Sun Capital Partners, Inc.
- Type: Private
- Founded: 1995; 31 years ago
- Headquarters: Boca Raton, Florida, United States
- Key people: Rodger Krouse (co-CEO) Marc J. Leder (co-CEO)
- Products: Private Equity Funds
- Website: www.suncappart.com

= Sun Capital Partners =

American private equity firm

Sun Capital Partners, Inc., is an American private equity firm specializing in leveraged buyouts. Sun Capital was founded in 1995 by Marc J. Leder and Rodger Krouse, former classmates at the Wharton School of the University of Pennsylvania and investment bankers at Lehman Brothers.

Since founding in 1995, over 540 companies with a combined >$50 billion in revenue have been invested in by Sun Capital.

According to the company website, their current portfolio consisted of about 40 companies in various different industries, employing about 28,000 people globally.

==History==
Sun Capital originally formed Emerald through a corporate carveout of food ingredients and industrial specialties divisions of Lubrizol.

It was reported by Spokane WA based The Spokesman-Review on July 9, 2007 Les Wexner, CEO of The Limited was giving up 75% ownership of Limited Brands stores to Sun Capital, receiving no money for the said transfer. In 2006 the 251 store locations with a total annual revenue of $493 million, was said to have been underperforming for years, according to Wexner.

The remaining 25% was transferred to Sun Capital for $32 million in 2010.

In 2015, Sun Capital sold Point Blank Enterprises. Sun Capital originally assembled Point Blank's assets through bankruptcy auction processes.

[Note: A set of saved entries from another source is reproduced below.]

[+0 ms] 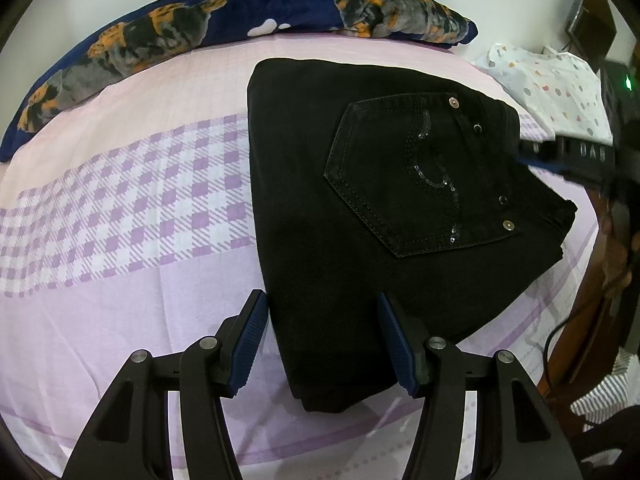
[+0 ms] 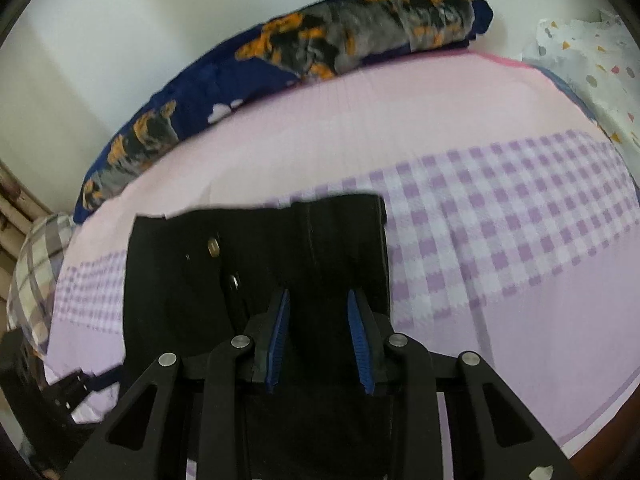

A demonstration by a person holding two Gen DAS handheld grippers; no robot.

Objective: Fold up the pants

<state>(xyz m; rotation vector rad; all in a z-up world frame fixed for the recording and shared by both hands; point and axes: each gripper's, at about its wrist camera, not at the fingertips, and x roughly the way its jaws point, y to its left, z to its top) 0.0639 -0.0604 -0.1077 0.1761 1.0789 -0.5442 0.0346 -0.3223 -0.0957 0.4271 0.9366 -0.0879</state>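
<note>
Black pants (image 1: 360,208) lie folded flat on the pink and purple checked bed sheet (image 1: 132,200), back pocket with sequins up. My left gripper (image 1: 322,344) is open and empty, its blue pads straddling the near edge of the fold. My right gripper (image 1: 532,156) shows at the waistband on the right in the left wrist view. In the right wrist view the right gripper (image 2: 318,340) is open just above the pants (image 2: 200,280), pads apart over the black cloth, holding nothing.
A navy blanket (image 1: 180,28) with orange and grey dog prints lies along the far edge of the bed by the wall. A white dotted pillow (image 1: 548,84) sits at the right. A plaid pillow (image 2: 36,272) is at the left in the right wrist view.
</note>
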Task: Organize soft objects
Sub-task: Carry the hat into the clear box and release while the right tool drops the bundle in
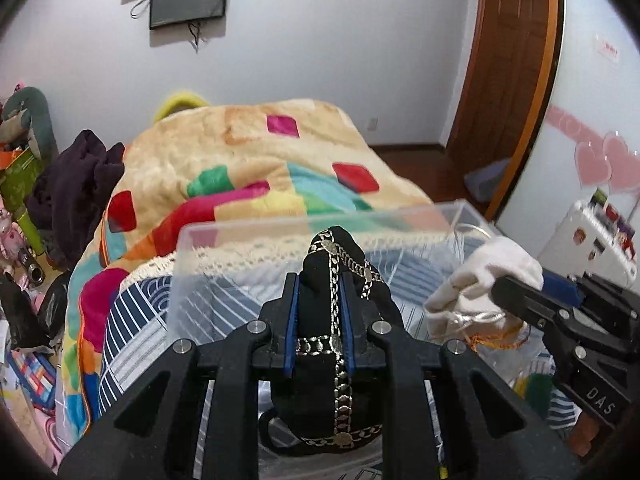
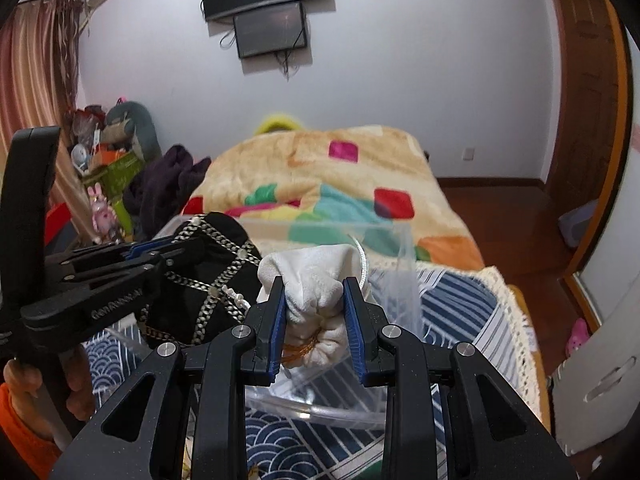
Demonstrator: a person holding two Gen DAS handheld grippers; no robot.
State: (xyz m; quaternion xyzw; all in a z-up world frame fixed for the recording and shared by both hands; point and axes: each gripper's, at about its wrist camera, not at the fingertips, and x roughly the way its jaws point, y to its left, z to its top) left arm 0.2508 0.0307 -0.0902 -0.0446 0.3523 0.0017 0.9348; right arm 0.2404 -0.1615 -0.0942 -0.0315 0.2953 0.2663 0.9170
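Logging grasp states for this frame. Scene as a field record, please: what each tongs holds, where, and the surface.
left tongs: shut on black chain pouch
right tongs: shut on white drawstring pouch
container: clear plastic bin, both pouches held over it
surface: blue patterned bedspread
behind: colourful blanket

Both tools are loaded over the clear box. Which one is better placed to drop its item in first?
Left, probably. The left tool holds the black chain-trimmed pouch squarely over the clear plastic box. The right tool holds the white pouch nearer the box's right wall.
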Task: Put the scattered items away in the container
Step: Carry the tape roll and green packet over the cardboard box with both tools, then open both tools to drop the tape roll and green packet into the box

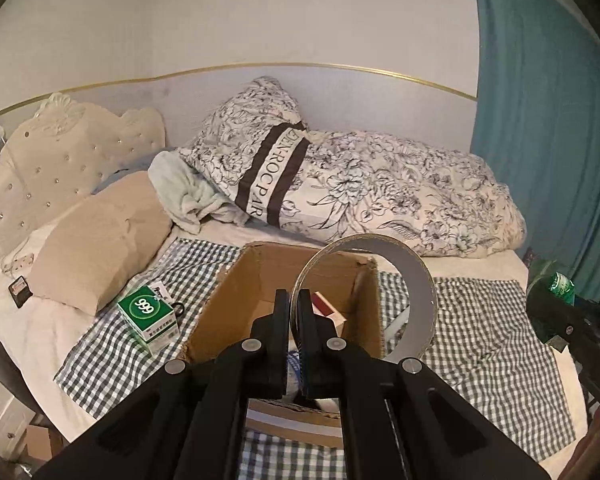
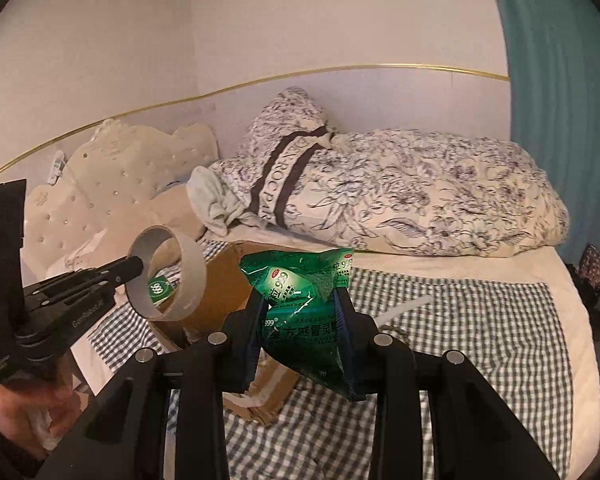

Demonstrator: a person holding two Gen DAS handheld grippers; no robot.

In 2016, The Wall Street Journal reported that Sun Capital had returned more than 18 times its investment in Critical Flow Solutions after doubling the portfolio company's earnings in less than two years. Sun originally formed Critical Flow in 2015 in a corporate carveout of three business units from Curtiss-Wright Corporation. The Wall Street Journal subsequently reported that Sun Capital's sale of Admiral Petroleum Co. and Lemmen Oil Co. returned 1,530 times Sun Capital's original investment.